At Gastrointestinal Associates, we take infection control measures very seriously. We are so committed to this, in fact, that we have never experienced a single infection in our centers as a result of an endoscopic procedure since we began the very first gastrointestinal ambulatory surgery center in 1986. That is a remarkable record, and we are quite proud of it.
Nonetheless, we have already taken action on a number of fronts to further improve quality across our system based on newly introduced infection control practices. Data from a 2008 pilot study by the Centers for Medicare and Medicaid Services published in the June 9, 2010, issue of The Journal of the American Medical Association (JAMA) highlights a small number of ambulatory surgery centers (68 out of 5,200) that were not compliant with the new guidelines.
The JAMA study in question does have some shortcomings, not the least of which is the failure to document any actual infections. The study focuses on process deficiencies, not outcomes.
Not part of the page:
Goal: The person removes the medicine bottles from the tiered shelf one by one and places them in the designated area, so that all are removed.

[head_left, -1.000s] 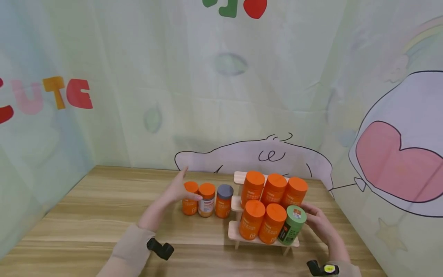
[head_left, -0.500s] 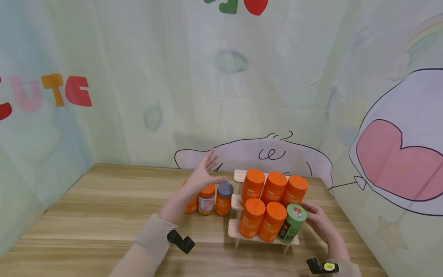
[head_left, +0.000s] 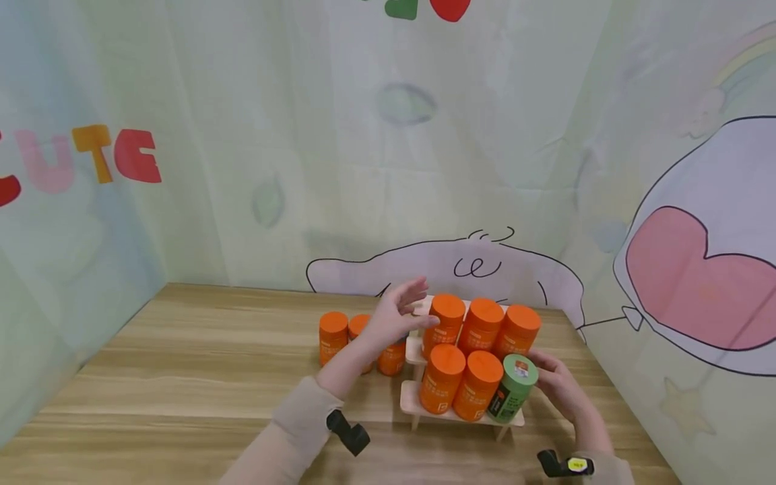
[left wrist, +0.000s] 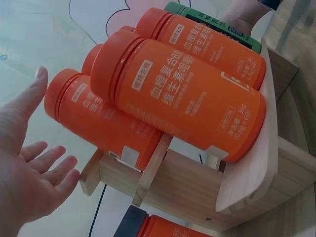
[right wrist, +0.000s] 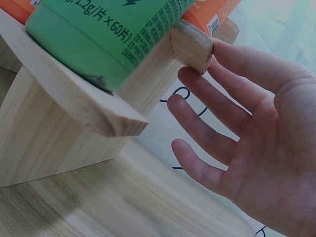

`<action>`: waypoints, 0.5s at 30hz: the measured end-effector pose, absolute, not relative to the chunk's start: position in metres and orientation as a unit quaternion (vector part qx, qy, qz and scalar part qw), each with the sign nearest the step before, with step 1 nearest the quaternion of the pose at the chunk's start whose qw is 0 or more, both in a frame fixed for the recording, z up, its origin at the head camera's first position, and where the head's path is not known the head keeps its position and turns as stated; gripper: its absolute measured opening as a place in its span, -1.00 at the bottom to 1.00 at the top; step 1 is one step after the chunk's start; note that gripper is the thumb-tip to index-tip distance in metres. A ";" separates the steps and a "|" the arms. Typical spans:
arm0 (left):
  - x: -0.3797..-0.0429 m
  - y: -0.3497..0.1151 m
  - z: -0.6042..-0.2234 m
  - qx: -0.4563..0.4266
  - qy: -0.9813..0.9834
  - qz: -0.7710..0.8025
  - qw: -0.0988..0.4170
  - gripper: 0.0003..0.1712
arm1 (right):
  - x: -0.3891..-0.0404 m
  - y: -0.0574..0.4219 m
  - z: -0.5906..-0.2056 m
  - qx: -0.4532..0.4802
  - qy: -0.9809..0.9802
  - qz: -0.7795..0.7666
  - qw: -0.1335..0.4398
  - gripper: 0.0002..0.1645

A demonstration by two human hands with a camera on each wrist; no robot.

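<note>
My left hand [head_left: 397, 313] is at the left of the wooden tiered rack [head_left: 412, 397], fingers spread and holding nothing. In the left wrist view its thumb lies close to the lid of an orange jar [left wrist: 103, 118] on the middle shelf. Three orange-lidded jars stand on that shelf. The bottom shelf carries two more orange jars [head_left: 441, 384] and a green jar [head_left: 512, 391] at the right end. My right hand [head_left: 560, 384] is beside the rack's right side; in the right wrist view its fingertips [right wrist: 217, 49] are right at a shelf's rounded end, and the other fingers are loosely bent.
Left of the rack, three jars stand in a row on the wooden table [head_left: 182, 377]: an orange one [head_left: 333, 337] and two partly hidden by my left arm. The rack's top shelf [head_left: 421, 306] shows behind the jars. A printed curtain [head_left: 273, 135] encloses the table.
My left hand has moved right, from the leftmost jar in the row, over the other jars, to the rack's left side. The right hand and the jars have stayed in place.
</note>
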State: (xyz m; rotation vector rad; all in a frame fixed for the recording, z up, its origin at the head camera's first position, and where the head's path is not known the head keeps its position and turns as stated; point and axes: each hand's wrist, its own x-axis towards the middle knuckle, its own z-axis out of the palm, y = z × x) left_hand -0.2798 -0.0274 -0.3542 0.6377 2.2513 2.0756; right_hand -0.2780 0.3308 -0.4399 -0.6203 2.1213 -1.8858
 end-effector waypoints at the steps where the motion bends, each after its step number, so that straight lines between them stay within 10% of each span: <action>1: -0.279 -0.025 -0.354 0.207 0.722 0.660 0.006 -0.12 | -0.278 0.331 -0.440 -0.212 0.724 -0.646 0.118 -0.45; 15: -0.276 -0.008 -0.352 0.216 0.738 0.638 0.043 -0.15 | -0.277 0.330 -0.439 -0.220 0.720 -0.648 0.116 -0.44</action>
The study also does not provide comparative data with hospitals. However, GIA generally applauds the efforts of regulators to improve clinical quality.
The study brings to light our goal to achieve 100 percent compliance with infection control measures throughout every procedure, every day. We absolutely agree with the need for continuous improvement in infection control, and are working hard to achieve it.
What it means for patients who have a procedure in our Ambulatory Surgery Centers is that they can rest assured that we are doing our best to comply with all infection control guidelines. The fact that we have never experienced a procedure-related infection in 24 years speaks loudly and clearly about our efforts.